0

I am receiving the below error with the dash character "-"

UnicodeEncodeError: 'ascii' codec can't encode character u'\u2013' in position 38: ordinal not in range(128)

I have tried using the following: skills.encode('utf-8') but I still get the error. Below is my code in which I am trying to write to csv.

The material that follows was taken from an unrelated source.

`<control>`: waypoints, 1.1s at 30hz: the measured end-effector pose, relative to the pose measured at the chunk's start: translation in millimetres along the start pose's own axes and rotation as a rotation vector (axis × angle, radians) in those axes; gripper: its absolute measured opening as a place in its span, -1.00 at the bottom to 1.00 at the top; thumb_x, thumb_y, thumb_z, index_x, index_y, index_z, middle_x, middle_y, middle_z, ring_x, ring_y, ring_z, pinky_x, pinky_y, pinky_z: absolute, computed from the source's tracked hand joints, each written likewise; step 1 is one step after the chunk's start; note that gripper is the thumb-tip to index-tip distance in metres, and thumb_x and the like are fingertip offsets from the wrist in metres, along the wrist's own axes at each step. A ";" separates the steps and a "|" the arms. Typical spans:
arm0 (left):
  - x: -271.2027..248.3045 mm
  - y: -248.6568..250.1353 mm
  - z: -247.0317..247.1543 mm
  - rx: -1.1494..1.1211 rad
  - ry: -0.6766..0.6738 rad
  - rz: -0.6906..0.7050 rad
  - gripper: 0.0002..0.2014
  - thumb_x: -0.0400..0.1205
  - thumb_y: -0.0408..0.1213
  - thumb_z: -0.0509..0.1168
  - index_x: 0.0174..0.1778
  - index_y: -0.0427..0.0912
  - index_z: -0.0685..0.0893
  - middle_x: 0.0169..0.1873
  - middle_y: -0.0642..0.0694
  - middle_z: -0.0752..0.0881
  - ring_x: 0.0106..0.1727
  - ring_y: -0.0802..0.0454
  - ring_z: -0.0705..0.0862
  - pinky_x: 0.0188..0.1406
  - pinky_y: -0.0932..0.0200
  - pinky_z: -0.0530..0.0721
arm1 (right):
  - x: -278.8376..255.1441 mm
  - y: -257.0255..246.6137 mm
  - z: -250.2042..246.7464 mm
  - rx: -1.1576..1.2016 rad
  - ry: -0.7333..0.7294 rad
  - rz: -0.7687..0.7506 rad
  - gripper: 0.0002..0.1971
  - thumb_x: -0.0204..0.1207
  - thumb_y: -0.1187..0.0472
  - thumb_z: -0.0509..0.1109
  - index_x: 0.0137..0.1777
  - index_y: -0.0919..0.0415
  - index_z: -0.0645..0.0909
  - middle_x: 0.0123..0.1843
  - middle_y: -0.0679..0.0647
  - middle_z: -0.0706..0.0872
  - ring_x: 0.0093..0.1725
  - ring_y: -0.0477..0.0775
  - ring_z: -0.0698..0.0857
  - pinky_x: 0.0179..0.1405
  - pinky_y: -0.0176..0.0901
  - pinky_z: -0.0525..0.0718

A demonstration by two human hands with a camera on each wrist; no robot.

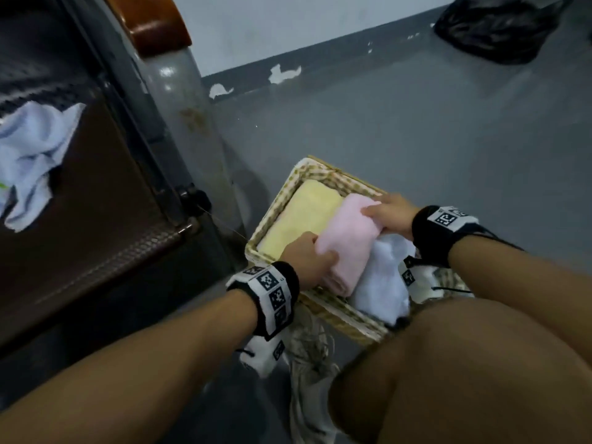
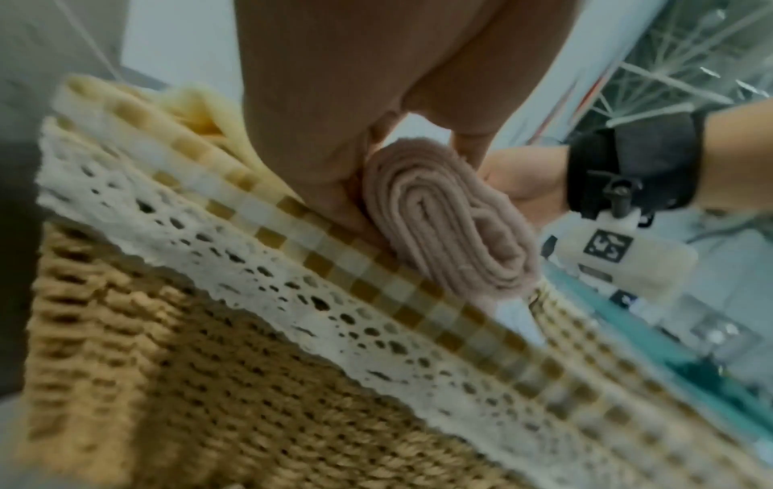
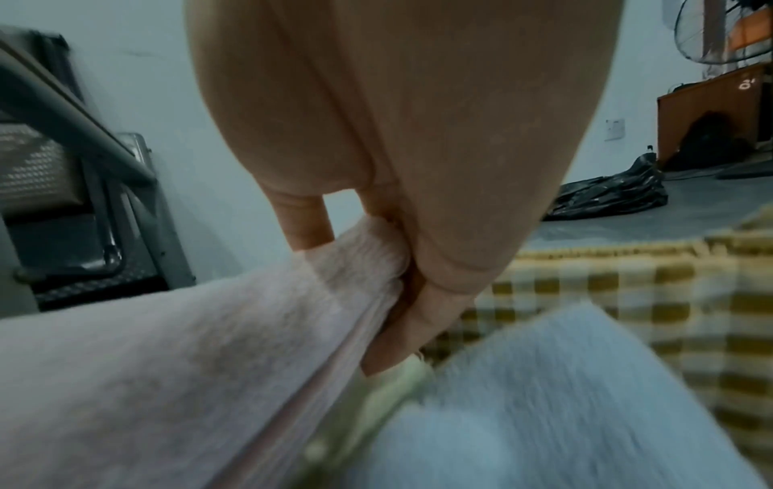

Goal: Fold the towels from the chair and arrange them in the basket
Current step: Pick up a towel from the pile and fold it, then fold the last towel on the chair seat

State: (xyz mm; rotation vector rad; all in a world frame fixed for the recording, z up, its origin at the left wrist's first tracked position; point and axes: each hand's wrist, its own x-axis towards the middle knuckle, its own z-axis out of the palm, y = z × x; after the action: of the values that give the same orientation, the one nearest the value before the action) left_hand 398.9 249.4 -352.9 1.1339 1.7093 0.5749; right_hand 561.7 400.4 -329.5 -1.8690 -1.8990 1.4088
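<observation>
Pink towel gripped between both hands

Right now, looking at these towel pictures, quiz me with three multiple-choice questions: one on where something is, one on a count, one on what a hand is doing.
1. Where does the pink towel lie in the basket?
A. Left of the yellow towel
B. Between the yellow towel and the white towel
C. On the chair

2. How many towels are in the basket?
A. One
B. Three
C. Five

3. What is the left hand doing?
A. Gripping the pink towel's near end
B. Hanging idle
C. Lifting the basket

Answers: 1 B, the head view shows yellow, pink, white side by side. 2 B, those three. 3 A, the left wrist view shows fingers round the folded end.
</observation>
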 end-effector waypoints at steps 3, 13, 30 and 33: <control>11.0 -3.9 13.3 0.213 0.010 -0.017 -0.52 0.68 0.05 0.21 0.43 -0.18 0.50 0.28 -0.17 0.65 0.22 -0.21 0.63 0.07 0.08 0.51 | 10.6 12.2 8.8 -0.256 -0.023 -0.029 -0.76 0.60 0.13 0.39 0.09 0.30 0.70 0.05 0.24 0.76 0.06 0.26 0.72 0.14 0.08 0.67; 11.4 13.7 -13.0 0.390 0.015 -0.069 -0.66 0.59 0.04 0.28 0.13 -0.11 0.67 0.05 -0.07 0.72 -0.01 -0.08 0.66 -0.07 0.06 0.65 | 2.1 -24.2 4.1 -0.625 0.006 -0.184 -0.69 0.59 0.05 0.38 0.20 0.25 0.67 0.14 0.19 0.74 0.20 0.31 0.70 0.14 0.03 0.66; -190.4 -45.6 -304.4 0.357 0.492 0.044 -0.85 0.64 -0.12 0.30 -0.02 -0.02 0.75 -0.13 0.03 0.82 -0.02 0.02 0.77 0.09 0.09 0.70 | -151.5 -312.5 190.3 -0.996 -0.370 -0.853 -0.68 0.62 -0.02 0.36 0.30 0.03 0.70 0.16 -0.01 0.76 0.11 0.03 0.68 0.00 -0.23 0.49; -202.0 -89.9 -329.8 0.440 0.506 -0.082 -0.85 0.63 -0.12 0.28 -0.05 0.03 0.76 -0.01 -0.01 0.79 0.14 -0.05 0.71 0.21 0.04 0.63 | -161.7 -334.1 236.3 -0.991 -0.336 -0.959 -0.70 0.60 0.04 0.35 0.27 0.07 0.72 0.20 0.05 0.78 0.19 0.11 0.71 0.08 -0.18 0.58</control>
State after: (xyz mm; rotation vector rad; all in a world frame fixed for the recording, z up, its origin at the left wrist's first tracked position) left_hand 83.5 69.7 -192.0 1.2829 2.3933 0.4697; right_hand 202.7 212.2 -158.3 -0.5126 -3.3206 0.4626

 writer.writerow([name.encode('utf-8'),
                 heading.encode('utf-8'),
                 location.encode('utf-8'),
                 education.encode('utf-8'),
                 summary,
                 currentRole,
                 allRoles,
                 companiesFollowed,
                 groups,
                 skills.encode('utf-8')])
dcraven
  • 139
  • 4
  • 16
  • only you could say what that character is supposed to be. – Adam Smith Apr 29 '19 at 01:53
  • The character is the dash – dcraven Apr 29 '19 at 01:56
  • 1
    ah, not just a normal `-` dash, but an _n-dash_ https://www.fileformat.info/info/unicode/char/2013/index.htm. Yeah you can't represent that in ASCII. What would you like to be there instead? – Adam Smith Apr 29 '19 at 01:59
  • Just a regular dash if possible. I don't know the difference between a dash and an en dash. – dcraven Apr 29 '19 at 02:01
  • if you use Python3 that's what you'll get (and you can skip the `encode`s). If you don't, you'll have to learn a whole lot more than you know now about Unicode and what a Unicode code point means. I'm not aware of any function that can just _know_ that you want an n-dash to be a hyphen. You could make your own string replacement using `string.maketrans` and `str.translate` but that's about it. – Adam Smith Apr 29 '19 at 02:08
  • Possible duplicate of [Convert Unicode to ASCII without errors in Python](https://stackoverflow.com/questions/2365411/convert-unicode-to-ascii-without-errors-in-python) – accdias Apr 29 '19 at 02:11

1 Answers1

1

You can specify one of a number of settings to str.encode under the errors keyword. More info can be found in the docs but I'd recommend you use the 'replace' error handler.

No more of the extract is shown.